TASK INSTRUCTIONS:
Bring together all lines from the listing below that contain the string "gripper".

◆ ◆ ◆ ◆

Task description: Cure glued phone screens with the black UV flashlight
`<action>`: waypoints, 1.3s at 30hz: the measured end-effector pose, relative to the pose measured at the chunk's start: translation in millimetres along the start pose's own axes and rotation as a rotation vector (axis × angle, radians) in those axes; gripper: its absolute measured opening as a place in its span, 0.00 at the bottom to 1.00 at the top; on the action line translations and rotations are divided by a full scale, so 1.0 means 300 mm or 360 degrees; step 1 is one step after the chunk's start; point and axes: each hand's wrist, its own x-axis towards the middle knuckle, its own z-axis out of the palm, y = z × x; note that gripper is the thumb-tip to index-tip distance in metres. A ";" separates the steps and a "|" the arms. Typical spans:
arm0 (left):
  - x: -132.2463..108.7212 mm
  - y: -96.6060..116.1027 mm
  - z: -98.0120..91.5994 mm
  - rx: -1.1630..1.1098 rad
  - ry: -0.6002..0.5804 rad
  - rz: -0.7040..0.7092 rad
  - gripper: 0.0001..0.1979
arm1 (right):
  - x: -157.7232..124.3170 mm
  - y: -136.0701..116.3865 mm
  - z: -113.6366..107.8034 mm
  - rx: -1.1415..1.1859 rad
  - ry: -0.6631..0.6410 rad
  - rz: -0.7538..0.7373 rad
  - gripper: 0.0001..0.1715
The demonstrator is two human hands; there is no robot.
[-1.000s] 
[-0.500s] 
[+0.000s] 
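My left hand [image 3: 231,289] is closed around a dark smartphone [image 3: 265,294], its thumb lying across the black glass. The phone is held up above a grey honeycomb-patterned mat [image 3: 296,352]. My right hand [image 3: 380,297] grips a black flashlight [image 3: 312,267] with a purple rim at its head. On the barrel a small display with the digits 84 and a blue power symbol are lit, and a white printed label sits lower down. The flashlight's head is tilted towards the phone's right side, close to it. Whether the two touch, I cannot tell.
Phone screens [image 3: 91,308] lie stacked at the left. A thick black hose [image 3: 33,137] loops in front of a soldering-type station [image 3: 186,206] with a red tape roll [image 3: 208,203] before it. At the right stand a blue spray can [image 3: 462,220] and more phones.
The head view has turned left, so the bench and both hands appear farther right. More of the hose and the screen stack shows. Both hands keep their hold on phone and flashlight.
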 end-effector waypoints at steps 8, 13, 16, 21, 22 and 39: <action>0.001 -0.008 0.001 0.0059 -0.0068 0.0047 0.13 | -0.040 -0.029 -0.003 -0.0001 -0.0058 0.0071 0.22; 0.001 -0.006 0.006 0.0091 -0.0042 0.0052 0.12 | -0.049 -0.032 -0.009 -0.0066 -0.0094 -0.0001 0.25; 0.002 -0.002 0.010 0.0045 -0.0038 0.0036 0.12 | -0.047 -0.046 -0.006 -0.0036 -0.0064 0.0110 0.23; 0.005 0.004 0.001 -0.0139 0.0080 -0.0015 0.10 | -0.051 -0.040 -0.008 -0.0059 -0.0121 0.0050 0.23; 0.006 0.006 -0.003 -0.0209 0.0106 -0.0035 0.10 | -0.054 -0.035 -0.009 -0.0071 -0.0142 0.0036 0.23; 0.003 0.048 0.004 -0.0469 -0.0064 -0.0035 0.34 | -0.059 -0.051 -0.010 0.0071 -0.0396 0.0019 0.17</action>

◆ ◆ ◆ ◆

TASK RESULT:
`<action>`: waypoints, 1.3s at 30hz: the measured end-effector pose, relative to the pose measured at the chunk's start: translation in millimetres along the start pose's own axes and rotation as a rotation vector (axis × angle, radians) in those axes; gripper: its absolute measured opening as a place in its span, 0.00 at the bottom to 1.00 at the top; on the action line translations and rotations are divided by a full scale, so 1.0 means 300 mm or 360 degrees; step 1 is one step after the chunk's start; point and axes: each hand's wrist, its own x-axis towards the middle knuckle, its own z-axis out of the palm, y = z × x; note that gripper is the thumb-tip to index-tip distance in metres. A ";" separates the steps and a "|" the arms. Typical spans:
  - gripper: 0.0001..0.1979
  - gripper: 0.0001..0.1715

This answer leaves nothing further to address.